Saudi Arabia says it will reach net-zero through a so-called “carbon circular economy” approach, which advocates “reduce, reuse, recycle and remove”. It is an unpopular strategy among climate change activists because it touts still unreliable carbon capture and storage technologies rather than honing in on the phasing out of fossil fuels.
The announcement provided few details on how the kingdom will cut its emissions in the short and medium term, including when it will peak its emissions.
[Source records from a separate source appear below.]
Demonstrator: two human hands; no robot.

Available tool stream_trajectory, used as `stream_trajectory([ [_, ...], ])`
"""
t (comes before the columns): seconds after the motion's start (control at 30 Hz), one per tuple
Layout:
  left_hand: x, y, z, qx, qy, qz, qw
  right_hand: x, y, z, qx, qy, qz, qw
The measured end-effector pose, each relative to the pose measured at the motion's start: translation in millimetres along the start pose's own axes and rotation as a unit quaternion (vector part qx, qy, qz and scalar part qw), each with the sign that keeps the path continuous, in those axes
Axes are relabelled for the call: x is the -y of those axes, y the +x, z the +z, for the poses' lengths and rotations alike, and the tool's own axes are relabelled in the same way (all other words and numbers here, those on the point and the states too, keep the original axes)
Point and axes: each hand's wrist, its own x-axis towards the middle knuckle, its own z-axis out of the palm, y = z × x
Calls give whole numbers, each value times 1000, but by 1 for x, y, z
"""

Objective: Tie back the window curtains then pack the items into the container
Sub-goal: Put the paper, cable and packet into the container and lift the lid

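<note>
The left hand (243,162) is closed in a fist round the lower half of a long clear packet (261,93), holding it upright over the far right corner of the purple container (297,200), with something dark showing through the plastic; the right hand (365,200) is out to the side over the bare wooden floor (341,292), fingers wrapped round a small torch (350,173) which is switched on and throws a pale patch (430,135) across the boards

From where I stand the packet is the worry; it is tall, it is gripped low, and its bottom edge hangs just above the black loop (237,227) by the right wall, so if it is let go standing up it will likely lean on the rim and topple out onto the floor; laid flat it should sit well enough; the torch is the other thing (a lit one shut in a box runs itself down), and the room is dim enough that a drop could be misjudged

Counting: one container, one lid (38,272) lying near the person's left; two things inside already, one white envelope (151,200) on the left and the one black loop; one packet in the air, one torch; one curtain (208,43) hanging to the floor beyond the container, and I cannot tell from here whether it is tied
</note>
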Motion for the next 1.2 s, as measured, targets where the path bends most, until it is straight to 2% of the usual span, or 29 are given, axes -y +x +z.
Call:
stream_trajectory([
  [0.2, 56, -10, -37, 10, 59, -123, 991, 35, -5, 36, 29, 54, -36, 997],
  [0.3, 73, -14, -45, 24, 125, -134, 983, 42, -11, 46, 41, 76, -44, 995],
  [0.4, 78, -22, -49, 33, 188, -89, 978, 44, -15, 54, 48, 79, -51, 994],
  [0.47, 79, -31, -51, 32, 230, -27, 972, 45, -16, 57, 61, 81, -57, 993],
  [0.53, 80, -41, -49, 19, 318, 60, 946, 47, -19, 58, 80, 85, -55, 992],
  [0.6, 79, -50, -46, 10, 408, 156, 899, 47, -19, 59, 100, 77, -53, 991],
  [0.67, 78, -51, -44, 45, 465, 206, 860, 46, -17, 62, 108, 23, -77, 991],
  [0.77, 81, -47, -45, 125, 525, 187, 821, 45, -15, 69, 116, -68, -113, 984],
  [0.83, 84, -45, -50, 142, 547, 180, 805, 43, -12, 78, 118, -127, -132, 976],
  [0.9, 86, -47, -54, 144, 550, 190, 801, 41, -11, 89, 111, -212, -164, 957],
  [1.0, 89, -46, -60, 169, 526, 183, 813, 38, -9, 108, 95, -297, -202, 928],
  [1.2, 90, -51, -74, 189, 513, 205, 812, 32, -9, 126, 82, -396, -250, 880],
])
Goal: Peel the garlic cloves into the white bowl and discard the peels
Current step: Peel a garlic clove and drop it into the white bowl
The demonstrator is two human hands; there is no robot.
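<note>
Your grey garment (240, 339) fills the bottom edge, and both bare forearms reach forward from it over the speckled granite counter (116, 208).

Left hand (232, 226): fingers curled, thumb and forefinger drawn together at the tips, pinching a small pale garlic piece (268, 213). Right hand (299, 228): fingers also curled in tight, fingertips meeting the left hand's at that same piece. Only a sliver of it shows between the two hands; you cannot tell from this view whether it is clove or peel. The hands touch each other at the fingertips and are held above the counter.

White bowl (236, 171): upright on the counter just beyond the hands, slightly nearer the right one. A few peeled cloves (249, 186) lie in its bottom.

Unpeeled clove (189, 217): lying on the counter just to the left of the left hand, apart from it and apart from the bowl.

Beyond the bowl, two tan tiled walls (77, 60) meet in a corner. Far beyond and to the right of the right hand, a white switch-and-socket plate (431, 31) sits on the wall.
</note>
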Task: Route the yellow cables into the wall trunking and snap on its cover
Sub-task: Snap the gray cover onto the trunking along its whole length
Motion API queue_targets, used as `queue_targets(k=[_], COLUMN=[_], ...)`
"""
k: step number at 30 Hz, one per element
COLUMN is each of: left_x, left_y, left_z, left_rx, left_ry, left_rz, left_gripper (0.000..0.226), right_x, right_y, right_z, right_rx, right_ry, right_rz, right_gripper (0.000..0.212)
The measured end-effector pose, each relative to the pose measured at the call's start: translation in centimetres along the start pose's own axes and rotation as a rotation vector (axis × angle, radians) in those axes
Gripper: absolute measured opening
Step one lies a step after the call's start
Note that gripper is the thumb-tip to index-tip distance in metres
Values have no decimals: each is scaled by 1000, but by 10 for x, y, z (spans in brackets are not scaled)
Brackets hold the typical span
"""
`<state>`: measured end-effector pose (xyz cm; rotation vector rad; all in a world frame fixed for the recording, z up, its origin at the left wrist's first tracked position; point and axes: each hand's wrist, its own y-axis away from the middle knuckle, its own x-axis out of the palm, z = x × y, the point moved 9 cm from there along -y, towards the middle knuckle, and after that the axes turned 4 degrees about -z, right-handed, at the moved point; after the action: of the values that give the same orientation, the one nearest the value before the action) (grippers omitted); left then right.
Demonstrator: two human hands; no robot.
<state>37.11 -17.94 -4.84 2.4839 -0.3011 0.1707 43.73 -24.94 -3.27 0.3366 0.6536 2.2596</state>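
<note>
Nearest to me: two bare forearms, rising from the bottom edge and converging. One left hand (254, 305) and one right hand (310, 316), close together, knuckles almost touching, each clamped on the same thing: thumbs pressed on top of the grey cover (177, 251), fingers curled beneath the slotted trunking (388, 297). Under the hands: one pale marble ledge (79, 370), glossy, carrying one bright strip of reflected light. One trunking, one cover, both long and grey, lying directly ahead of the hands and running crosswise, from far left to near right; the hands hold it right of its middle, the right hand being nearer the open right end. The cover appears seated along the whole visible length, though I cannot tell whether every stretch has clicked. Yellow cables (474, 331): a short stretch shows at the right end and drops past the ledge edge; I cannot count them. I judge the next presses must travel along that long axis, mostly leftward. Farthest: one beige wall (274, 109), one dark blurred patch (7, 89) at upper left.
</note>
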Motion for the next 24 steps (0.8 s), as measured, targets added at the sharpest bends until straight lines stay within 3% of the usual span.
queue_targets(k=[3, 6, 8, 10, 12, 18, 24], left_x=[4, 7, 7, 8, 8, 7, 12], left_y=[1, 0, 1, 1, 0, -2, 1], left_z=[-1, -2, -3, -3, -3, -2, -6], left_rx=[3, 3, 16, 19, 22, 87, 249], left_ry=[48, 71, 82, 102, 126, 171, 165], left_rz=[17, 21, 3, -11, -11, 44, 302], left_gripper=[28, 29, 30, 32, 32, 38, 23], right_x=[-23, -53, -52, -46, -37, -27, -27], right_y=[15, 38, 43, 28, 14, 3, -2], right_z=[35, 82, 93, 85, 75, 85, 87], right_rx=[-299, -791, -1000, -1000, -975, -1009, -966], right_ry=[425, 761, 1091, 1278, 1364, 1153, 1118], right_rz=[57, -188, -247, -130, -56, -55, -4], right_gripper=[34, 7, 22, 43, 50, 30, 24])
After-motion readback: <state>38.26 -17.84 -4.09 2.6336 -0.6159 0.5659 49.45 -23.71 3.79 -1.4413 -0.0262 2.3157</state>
Experts said sharp cuts are needed worldwide as soon as possible to ensure the world has a chance of capping global warming at 1.5 degrees Celsius (2.7 degrees Fahrenheit) as agreed in the 2015 Paris accord.
The kingdom — home to roughly 17 percent of proven petroleum reserves — supplies some 10 percent of global oil demand.
As OPEC’s heavyweight, Saudi Arabia holds tremendous influence over energy markets and can pressure other producers to fall in line, as seen last year when the kingdom triggered a price war that successfully got Russia to curb its production amid a slowdown in demand from the pandemic.
Saudi Arabia said the transition to net-zero carbon emissions “will be delivered in a manner that preserves the kingdom’s leading role in enhancing the security and stability of global energy markets”.
Gulf oil producers have argued against the rapid phasing out of fossil fuels by saying a hurried shift would hurt low-income nations and populations that lack access to basic energy. Saudi Arabia also advocated for language that referred to greenhouse gases, a basket that includes more than just fossil fuels.
“We believe that carbon capture, utilisation and storage, direct air capture, hydrogen and low carbon fuel are the things that will develop the necessary ingredients to really make sure this effort will be inclusive,” Prince Abdulaziz said of the global energy transition.
Earlier this month, the United Arab Emirates — another major Gulf Arab energy producer — announced it too would join the “net zero” club of nations by 2050. The UAE, home to the region’s first nuclear power plant, did not announce specifics on how it will reach this target.
The leaked documents, first reported by the BBC, also indicated that Saudi Arabia and other countries, including Australia, Brazil and Japan, are also apparently trying to water down an upcoming UN science panel report on global warming before the COP26 summit.
Greenpeace, which obtained the leaked documents, said Saudi Arabia was enabling nations to continue burning fossil fuels by pushing carbon capture technology.
The group said these “as-yet unproven technologies” would allow nations to emit more greenhouse gases on the optimistic assumption that they could draw them out of the atmosphere later.
Fossil fuels, such as crude oil, natural gas and coal, currently make the bulk of global energy consumption. Just 10 percent of electricity is generated by solar power and wind.
On Saturday, Prince Abdulaziz said every nation’s approach to cut emissions will look different.
“No one should be too factitious about what tool in the kit that everybody would have,” he said. “But if your tools in your kit and mine delivers emissions reductions, that’s the ask and that’s the objective.”